__EXERCISE REQUIREMENTS__. Below is a listing. Set down exactly the lines from the one containing "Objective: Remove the" through the one containing "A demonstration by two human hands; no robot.", both ends included, and leave out the rest.

__DATA PROVIDED__.
[Start of Attachment]
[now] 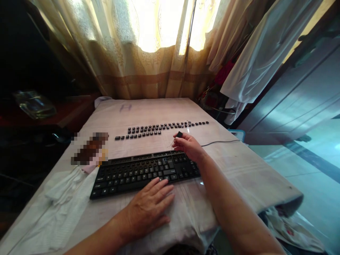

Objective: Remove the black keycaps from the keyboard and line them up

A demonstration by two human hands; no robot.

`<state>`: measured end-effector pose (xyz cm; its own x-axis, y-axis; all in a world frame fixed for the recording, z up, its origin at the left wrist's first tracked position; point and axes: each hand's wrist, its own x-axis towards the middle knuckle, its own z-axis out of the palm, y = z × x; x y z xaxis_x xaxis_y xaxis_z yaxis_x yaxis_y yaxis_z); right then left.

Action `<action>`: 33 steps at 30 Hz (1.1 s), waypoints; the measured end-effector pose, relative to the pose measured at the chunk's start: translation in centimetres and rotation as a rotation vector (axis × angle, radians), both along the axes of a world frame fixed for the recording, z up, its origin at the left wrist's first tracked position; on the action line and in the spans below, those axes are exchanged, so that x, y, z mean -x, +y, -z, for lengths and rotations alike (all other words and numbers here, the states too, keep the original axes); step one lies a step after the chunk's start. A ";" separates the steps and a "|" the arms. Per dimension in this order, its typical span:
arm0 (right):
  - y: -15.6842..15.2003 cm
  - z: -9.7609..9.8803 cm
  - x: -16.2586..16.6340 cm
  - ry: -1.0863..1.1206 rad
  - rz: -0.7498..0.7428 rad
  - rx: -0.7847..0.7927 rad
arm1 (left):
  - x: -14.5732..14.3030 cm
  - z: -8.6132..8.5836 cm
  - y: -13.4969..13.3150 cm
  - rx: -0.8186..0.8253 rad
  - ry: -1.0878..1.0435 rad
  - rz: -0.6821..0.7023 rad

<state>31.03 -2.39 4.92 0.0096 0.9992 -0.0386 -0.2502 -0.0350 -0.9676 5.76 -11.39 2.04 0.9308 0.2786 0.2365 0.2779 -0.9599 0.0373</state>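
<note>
A black keyboard lies slantwise on the cloth-covered table, with part of its upper key rows stripped of caps. My left hand rests flat at its front edge, fingers stretched out and fingertips touching the lower right part. Above the keyboard's back edge, my right hand pinches a small black keycap between thumb and fingers. Thin wire ends show beside those fingertips; the rest of that wire is hidden. Beyond the keyboard, loose keycaps stand in several rows.
A cable runs right from behind my right hand. White cloth and a blurred-out item lie at the left. Curtains hang behind the table; a glass object stands on a surface at far left.
</note>
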 end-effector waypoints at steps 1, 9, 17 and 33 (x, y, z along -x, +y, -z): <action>0.2 0.1 0.4 -0.039 -0.030 0.001 | -0.9 0.2 0.0 0.033 -0.022 0.051; 1.2 0.5 2.4 -0.325 -0.359 -0.052 | -2.3 1.1 1.5 0.177 -0.148 0.117; 0.6 1.8 2.5 -0.446 -0.407 -0.172 | -1.8 1.9 1.6 0.033 -0.266 0.076; -1.1 0.8 3.2 -0.882 -0.360 -0.423 | -0.7 1.8 2.8 -0.048 -0.178 -0.082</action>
<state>27.79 -3.51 4.16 -0.4369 0.8788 0.1917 0.5093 0.4174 -0.7526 6.46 -8.57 0.23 0.8477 0.3367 0.4099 0.3486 -0.9360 0.0478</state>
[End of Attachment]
__THE COMPLETED TASK__.
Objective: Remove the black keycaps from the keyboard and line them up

A demonstration by two human hands; no robot.

The answer stands, and there is nothing more to add.